Descriptive statistics
The application software origin2018 clarifies the concentration range of heavy metal levels in the study area and is used to preliminarily judge the pollution of each heavy metal indicator.
Co‐occurrence networks
Visualize the correlation between heavy metals and other soil properties by using the social analysis network generated by Gephi 0.9.2. Using different statistical algorithms and combining the connection between nodes and edges, the overall characteristics and modularity of the network, the centrality, dynamicity, and path characteristics of the nodes are calculated in different ways. The data obtained by the pre-processing is stored in the graphic data and then displayed on the graphic appearance. In terms of generating maps, the specific purpose of the co-occurrence network is to generate an interactive interface to help visualize statistical information and further search for the same source of pollution of heavy metals in the soil from the level of concentration values. In the network involved in this article, they are all undirected graphs (the direction is not mentioned). Among them, the physicochemical properties of the soil and the state of heavy metals are indicated by the nodes in the graph, and the edges connecting the nodes represent the internal relationship between the nodes, and their thickness (Pearson correlation coefficient,PCCs ) are positively correlated with the strength of the relationship, with a significance level of 0.05.

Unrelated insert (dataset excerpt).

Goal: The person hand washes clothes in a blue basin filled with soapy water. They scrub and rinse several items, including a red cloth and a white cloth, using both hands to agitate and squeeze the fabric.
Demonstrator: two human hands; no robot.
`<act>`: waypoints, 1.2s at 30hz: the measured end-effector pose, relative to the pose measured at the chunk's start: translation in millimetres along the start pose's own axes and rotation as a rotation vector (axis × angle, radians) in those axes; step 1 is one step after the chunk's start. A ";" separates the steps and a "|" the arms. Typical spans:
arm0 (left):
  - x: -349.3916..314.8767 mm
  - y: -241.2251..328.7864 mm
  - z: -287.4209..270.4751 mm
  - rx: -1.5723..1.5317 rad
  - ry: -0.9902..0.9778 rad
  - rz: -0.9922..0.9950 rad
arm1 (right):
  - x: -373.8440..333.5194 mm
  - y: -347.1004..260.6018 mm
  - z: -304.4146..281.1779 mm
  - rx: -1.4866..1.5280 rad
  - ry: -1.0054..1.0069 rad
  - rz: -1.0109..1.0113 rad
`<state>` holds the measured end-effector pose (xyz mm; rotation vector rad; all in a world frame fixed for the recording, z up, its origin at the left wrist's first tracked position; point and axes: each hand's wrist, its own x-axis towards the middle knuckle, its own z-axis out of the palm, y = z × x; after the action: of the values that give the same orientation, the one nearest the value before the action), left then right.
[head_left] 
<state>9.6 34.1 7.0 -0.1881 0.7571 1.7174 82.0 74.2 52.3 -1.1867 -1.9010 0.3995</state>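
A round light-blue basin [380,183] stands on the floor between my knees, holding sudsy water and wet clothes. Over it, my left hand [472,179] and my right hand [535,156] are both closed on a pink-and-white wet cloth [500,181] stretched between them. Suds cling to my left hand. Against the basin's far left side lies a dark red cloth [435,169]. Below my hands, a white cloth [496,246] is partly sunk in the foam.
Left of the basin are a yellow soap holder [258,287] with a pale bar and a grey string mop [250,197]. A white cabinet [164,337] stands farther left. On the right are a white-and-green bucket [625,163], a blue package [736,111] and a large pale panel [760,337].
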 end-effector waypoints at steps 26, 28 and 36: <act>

Spatial autocorrelation and geostatistical analysis
In this study, Open Geoda was used for the statistical analysis of the spatial autocorrelation of heavy metals. Moran’s I coefficient was used to reflect the degree of clustering at the spatial level. Unlike the Pearson correlation coefficient, the spatial autocorrelation coefficient is correlated with the observation criterion (or the size of the analysis). Before spatial automatic correlation analysis, we have finished the line normalization of the weights to ensure that the index value was normalized to the range of -1.0 ~ 1.0 by the variance. Moran’s I statistics show:
Where Zi is the deviation of the characteristic of element xi from its average value , Zj is considered to be the deviation of element xi and its average value , is the spatial weight between the elements i and j, n is the total number of elements, and S0 is the summation of all spatial weights:
The statistical zi score is:
Among them, E[i] represents the expected value of Moran’s I. When the value of Moran’s I is greater than 0, it shows that there is a positive spatial correlation in the study area, whereas when it is less than 0, there is a negative correlation, and the absolute value close to 1 indicates that the spatial correlation is stronger. In this study, they showed that there may be a source of pollution in the high-value area. Combined with the statistical analysis of the area, the concentration value exceeded the standard, and the high-value area of Moran’s I was the source of pollution.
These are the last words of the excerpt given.